The Mail must go through.
The last two men who had carried the mail had been killed by Indians. 
Hans Jorgen Hansen said he would carry the mail.  He would do it without fail, as the mail must go through.

Hans had a fine mare.  She could outrun any horse the Indians had.  His horse had a keen instinct, she knew how to avoid any Indian ambush.
Hans told the authorities that he had a 16 year old son by the name of  Niels Peter who could ride as well as any Indian. 
They took turns carrying the mail between Ephraim and Spring City.

Most rides were uneventful as the country was wide and open in the mid 1800s, and still is.   They could see in all directions. 
  
But near Spring City was a place known as Pigeon Hollow.  Throughout the Hollow were clumps of sage brush and cedar trees. There was always danger of an Indian ambush.




But the faithful little mare always sensed their presence.






She would race through the Hollow.  The disappointed Indians  would come racing out from behind in hot pursuit trying to overtake them.






When Niels was far enough away from his pursuers he would rein up to a stop, turn and wave to the Indians.  The Indians too would bring their mounts to a rearing halt, brandishing their weapons.  It soon became a game. 

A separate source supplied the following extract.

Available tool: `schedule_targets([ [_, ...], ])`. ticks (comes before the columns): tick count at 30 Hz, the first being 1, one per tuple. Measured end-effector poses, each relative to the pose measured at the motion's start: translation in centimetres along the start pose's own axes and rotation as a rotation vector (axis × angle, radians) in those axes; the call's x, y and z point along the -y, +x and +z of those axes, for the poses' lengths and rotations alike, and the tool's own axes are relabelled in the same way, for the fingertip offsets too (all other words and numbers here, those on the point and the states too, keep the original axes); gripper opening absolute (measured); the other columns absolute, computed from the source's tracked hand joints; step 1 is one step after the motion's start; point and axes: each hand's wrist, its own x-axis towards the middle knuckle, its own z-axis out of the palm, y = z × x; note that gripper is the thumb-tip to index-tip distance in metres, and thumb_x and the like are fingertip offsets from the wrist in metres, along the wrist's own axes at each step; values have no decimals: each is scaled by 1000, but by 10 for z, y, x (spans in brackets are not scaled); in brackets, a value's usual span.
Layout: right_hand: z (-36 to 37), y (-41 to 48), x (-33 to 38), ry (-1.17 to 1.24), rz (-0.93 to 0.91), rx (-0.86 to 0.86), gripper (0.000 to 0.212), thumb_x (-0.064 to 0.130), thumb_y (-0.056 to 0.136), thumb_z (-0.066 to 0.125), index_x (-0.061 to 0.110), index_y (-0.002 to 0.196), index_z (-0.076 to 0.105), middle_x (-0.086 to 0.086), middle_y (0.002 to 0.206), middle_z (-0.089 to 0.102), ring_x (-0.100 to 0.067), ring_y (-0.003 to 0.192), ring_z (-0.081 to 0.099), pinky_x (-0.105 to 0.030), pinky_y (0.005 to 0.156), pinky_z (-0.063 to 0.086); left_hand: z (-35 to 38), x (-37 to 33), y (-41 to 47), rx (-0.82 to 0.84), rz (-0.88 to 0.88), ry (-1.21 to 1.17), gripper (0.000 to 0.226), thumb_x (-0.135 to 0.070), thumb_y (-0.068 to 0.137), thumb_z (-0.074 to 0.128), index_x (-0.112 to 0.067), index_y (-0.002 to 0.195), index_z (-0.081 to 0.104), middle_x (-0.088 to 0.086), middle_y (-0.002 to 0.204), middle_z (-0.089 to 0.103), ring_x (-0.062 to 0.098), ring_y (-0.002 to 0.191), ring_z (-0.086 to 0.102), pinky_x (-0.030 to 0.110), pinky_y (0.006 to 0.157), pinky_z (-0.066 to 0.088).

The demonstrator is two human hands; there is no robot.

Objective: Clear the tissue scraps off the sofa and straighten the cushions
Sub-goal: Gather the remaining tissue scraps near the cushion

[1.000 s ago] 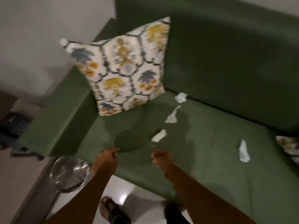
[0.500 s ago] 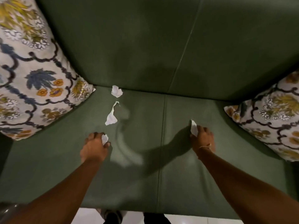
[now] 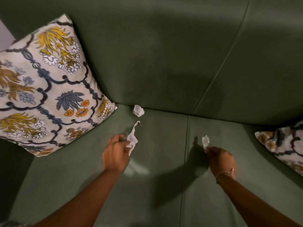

Pigeon Hollow road today. 







I have watched this house crumble and soon nothing will be left. 
Did Hans Jorgen and Niels Peter Hansen live here? 


Have a great week my dear
Blogging Friends.

Gina



Note:Excerpts taken from "Life under the Horseshoe" by Kaye Watson, Historian 




13 comments:

  1. Historical tales about a location I find very interesting and makes it difficult to forget their name: Pigeon Hollow and Gina will be bouncing around now just like those jingles on the radio or TV commercials. However, your photos (especially the overlay with the horse) are much more poetic!). Thanks, Gina.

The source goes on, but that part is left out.